‘Modernisering van artikel 23 van de Grondwet over de vrijheid van onderwijs gaat een eindeloos gedoe opleveren, vooral leuk voor onderwijsjuristen.’ Dat zegt Jeroen Dijsselbloem (PvdA) in een interview met Trouw.
De krant sprak naar aanleiding van zijn boek De onderwijsfamilie met de sociaaldemocraat die voorzitter was van de Tweede Kamercommissie die in 2007 en 2008 onderzoek deed naar onderwijsvernieuwingen. Dit boek gaat over vernieuwingen waar zijn familieleden die in het onderwijs werkten mee te maken kregen, zoals de Mammoetwet, de basisschool, de basisvorming, het vmbo en passend onderwijs.
Groot onderhoud
In het interview met Trouw benadrukt hij dat het onderwijs toe is aan ‘groot onderhoud’. Hij spreekt onder andere zijn teleurstelling uit over het mislukken van het lerarenregister. Dat was bedoeld om de kwaliteit van leraren te verbeteren en het aanzien van de beroepsgroep te vergroten, maar volgens Dijsselbloem verzandde het in een strijd tussen bestuurders. Hij noemt dat een ‘gemiste kans’.

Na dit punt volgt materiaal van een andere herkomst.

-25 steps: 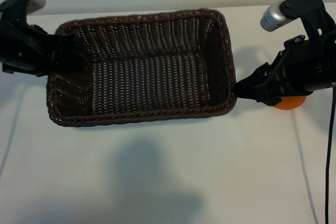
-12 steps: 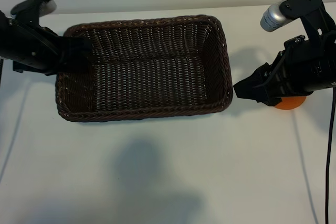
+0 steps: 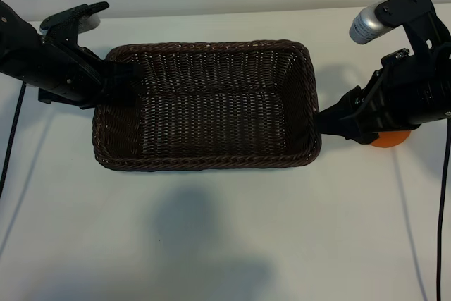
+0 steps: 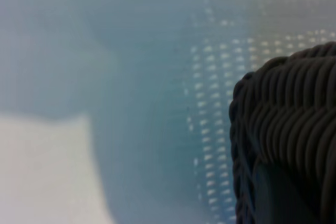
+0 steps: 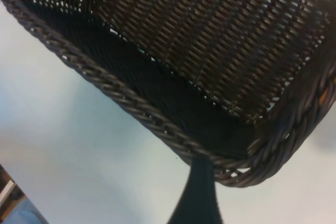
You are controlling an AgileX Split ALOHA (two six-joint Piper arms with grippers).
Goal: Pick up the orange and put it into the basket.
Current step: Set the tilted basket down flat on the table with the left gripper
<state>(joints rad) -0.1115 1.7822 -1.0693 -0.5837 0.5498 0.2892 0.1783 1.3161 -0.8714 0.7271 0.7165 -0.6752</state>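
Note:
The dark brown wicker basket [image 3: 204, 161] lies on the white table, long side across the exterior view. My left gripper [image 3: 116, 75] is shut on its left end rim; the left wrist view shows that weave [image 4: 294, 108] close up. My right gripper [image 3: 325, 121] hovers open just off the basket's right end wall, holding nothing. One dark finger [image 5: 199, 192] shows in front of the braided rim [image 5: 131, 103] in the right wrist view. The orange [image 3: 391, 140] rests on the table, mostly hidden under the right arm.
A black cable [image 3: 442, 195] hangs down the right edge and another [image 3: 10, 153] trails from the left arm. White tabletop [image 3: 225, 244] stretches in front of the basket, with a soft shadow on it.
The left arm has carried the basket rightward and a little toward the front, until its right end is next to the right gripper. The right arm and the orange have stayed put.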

Hij signaleert dat hetzelfde gebeurt met de plannen om het curriculum te vernieuwen. ‘Het is heel breed aangepakt, maar daardoor helaas ook vastgelopen’, aldus Dijsselbloem. Hij zegt een daadkrachtig ministerie van OCW te missen.
Artikel 23
Over het idee om artikel 23 over de vrijheid van onderwijs te moderniseren is hij ronduit negatief. ‘Begin daar nou niet aan. Artikel 23 is een heel lastig artikel omdat niemand precies weet wat er staat.’ Als het grondwetsartikel wordt gemoderniseerd, gaat dat alleen maar ‘eindeloos gedoe’ opleveren, dat volgens Dijsselbloem vooral ‘leuk’ is voor onderwijsjuristen.